Problem to work on: Write out exactly every line from the one containing "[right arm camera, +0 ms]" through the final line of the material below, both included. Pictures are to be skipped.

Data below START

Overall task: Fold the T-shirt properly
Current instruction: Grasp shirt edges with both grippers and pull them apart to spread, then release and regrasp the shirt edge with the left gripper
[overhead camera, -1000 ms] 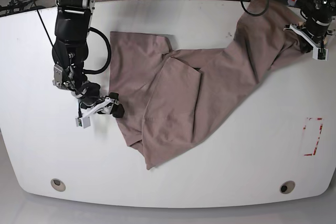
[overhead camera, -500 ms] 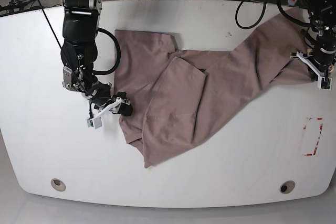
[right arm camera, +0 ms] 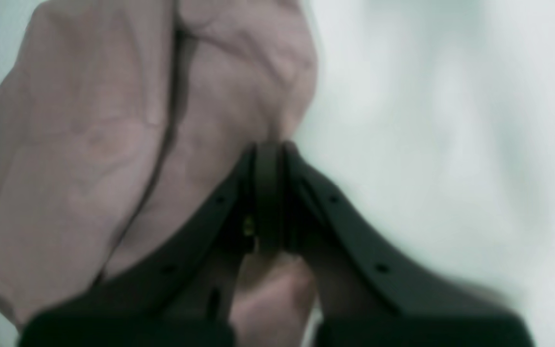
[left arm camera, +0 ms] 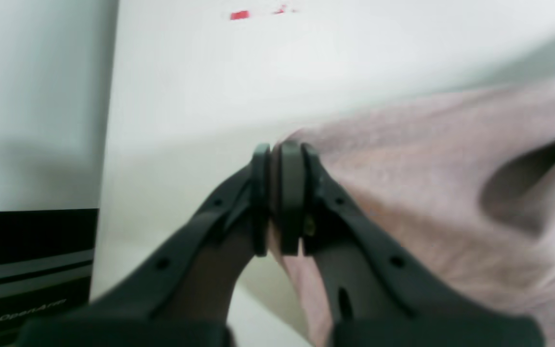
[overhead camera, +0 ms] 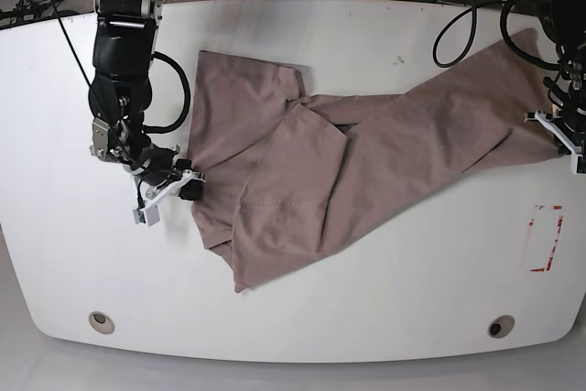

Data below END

Result of this exercise:
[right arm camera, +0 ms] 
[left arm camera, +0 ms] 
[overhead camera, +0 ms] 

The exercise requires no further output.